◆ **Work item**: Your copy of the listing should be exact and should contain no pictures.

◆ **Data excerpt**:
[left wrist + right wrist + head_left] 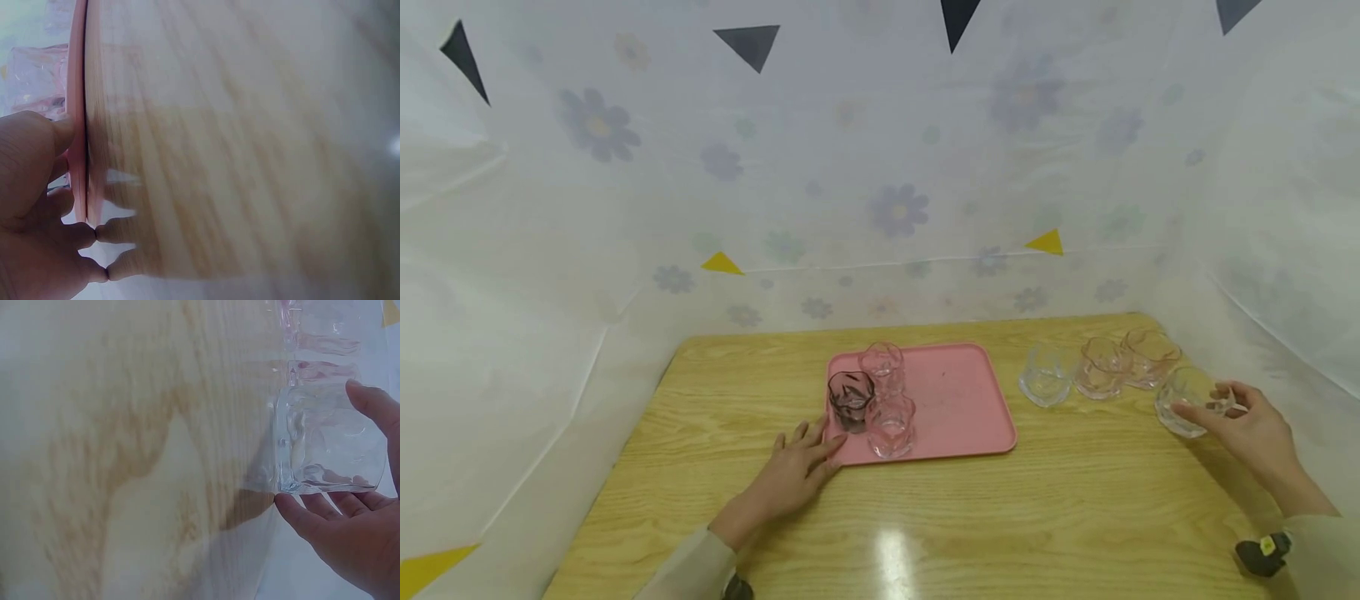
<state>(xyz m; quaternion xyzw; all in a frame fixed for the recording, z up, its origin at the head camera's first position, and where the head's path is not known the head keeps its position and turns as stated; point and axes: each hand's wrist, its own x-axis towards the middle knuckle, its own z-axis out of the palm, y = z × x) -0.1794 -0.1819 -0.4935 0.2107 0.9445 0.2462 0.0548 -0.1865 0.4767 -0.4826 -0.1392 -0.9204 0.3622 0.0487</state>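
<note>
At the right end of the table my right hand [1255,425] grips a clear glass cup [1182,402] from its right side. Thumb and fingers lie on either side of the clear glass cup [331,437] in the right wrist view, its base close over the wood. My left hand [790,471] rests at the near left corner of the pink tray [962,400], fingers spread. In the left wrist view, the thumb touches the tray rim [76,94] and some fingertips meet the tabletop. On the tray's left side stand a dark-tinted glass [852,402] and two pinkish glasses, one nearer [891,429], one farther [882,363].
Left of the held cup, another clear glass [1045,383] and two pink-rimmed glasses [1101,371] stand in a row on the wooden table [925,525]. White flower-printed sheeting [820,183] walls the back and both sides.
</note>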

◆ **Finished exercise**:
[left wrist + right wrist + head_left] 
<state>(xyz m; quaternion xyzw; all in a frame fixed for the recording, z up, its origin at the head camera's first position, and where the head's path is not known the head keeps its position and turns as stated; point and axes: each hand's wrist, its own x-axis towards the middle knuckle, its own z-axis out of the palm, y = z × x) -0.1794 -0.1819 -0.4935 0.2107 0.9445 0.2462 0.0548 -0.1865 0.4767 -0.4826 -0.1392 -0.9204 0.3622 0.0487</state>
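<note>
At the right end of the table my right hand [1255,425] grips a clear glass cup [1182,402] from its right side. Thumb and fingers lie on either side of the clear glass cup [331,437] in the right wrist view, its base close over the wood. My left hand [790,471] rests at the near left corner of the pink tray [962,400], fingers spread. In the left wrist view, the thumb touches the tray rim [76,94] and some fingertips meet the tabletop. On the tray's left side stand a dark-tinted glass [852,402] and two pinkish glasses, one nearer [891,429], one farther [882,363].
Left of the held cup, another clear glass [1045,383] and two pink-rimmed glasses [1101,371] stand in a row on the wooden table [925,525]. White flower-printed sheeting [820,183] walls the back and both sides.
</note>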

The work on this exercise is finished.